- Data below
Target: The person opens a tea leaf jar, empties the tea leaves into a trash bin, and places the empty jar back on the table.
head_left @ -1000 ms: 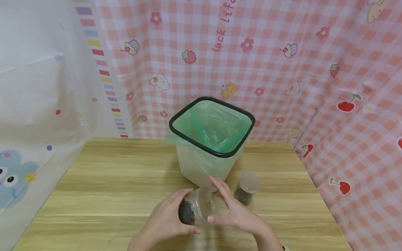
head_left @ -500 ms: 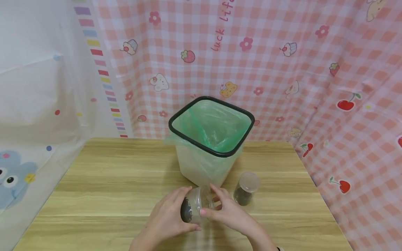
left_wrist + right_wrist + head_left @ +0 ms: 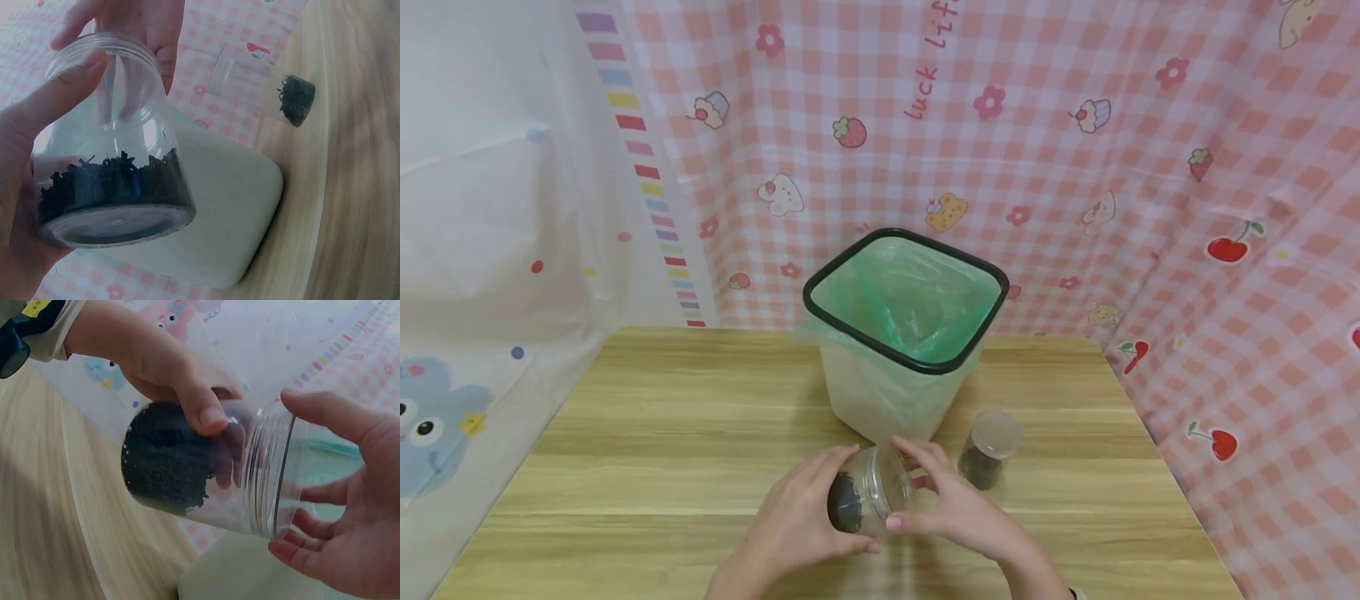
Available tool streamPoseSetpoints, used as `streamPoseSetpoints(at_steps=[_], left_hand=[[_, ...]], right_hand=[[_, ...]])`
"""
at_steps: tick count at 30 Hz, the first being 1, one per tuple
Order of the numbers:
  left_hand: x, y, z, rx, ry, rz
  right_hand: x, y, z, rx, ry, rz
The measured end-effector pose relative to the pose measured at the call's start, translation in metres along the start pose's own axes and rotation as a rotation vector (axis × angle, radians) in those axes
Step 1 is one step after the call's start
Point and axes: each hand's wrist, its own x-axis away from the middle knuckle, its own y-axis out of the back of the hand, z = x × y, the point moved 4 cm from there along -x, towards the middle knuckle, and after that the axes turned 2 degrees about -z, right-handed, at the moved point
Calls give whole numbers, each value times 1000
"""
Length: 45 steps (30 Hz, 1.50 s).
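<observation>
Clear cylindrical jar (image 3: 122, 144), jagged dark shreds (image 3: 112, 183), held by left hand (image 3: 800, 512), right hand (image 3: 953, 502)

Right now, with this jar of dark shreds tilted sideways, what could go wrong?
Two risks, as I see it. The held jar slants with its mouth toward your right grip; I can't tell whether a clear lid covers it, so if not, tipping further could spill the dark shreds. Also, the standing jar is on the table close to your right grip, so a sideways swing might knock it over.
</observation>
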Motion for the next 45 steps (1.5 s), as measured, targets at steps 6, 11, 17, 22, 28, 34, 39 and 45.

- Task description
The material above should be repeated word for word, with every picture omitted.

- Answer for the task
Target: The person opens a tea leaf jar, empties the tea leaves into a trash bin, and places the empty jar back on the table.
head_left @ -1000 ms: 
head_left @ -500 ms: 
left_wrist + right_wrist + head_left @ +0 ms: 
Available tool streamPoseSetpoints, used as `streamPoseSetpoints(at_steps=[_], left_hand=[[_, ...]], right_hand=[[_, ...]])`
"""
at_steps: tick count at 30 Hz, the first being 1, one per tuple
Order of the numbers:
  left_hand: x, y, z, rx, ry, rz
  right_hand: x, y, z, rx, ry, rz
The measured end-effector pose relative to the pose measured at the call's start, translation in metres along the start pose's own axes and rotation as a rotation vector (axis × angle, radians) in those axes
Step 1 is one step after the call's start
Point and axes: each hand's wrist, its own x-axis away from the middle knuckle, its own y-axis out of the back of the hand, z = x × y, the point moved 4 cm from there along -x, towards the middle knuckle, and after that the axes turned 2 degrees about -z, right-handed, at the moved point
Calls give whole numbers, each value times 1000
"""
Length: 45 steps (30 Hz, 1.50 s).
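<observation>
Clear cylindrical jar (image 3: 122, 144), jagged dark shreds (image 3: 112, 183), held by left hand (image 3: 800, 512), right hand (image 3: 953, 502)

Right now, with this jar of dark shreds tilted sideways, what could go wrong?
Two risks, as I see it. The held jar slants with its mouth toward your right grip; I can't tell whether a clear lid covers it, so if not, tipping further could spill the dark shreds. Also, the standing jar is on the table close to your right grip, so a sideways swing might knock it over.
</observation>
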Motion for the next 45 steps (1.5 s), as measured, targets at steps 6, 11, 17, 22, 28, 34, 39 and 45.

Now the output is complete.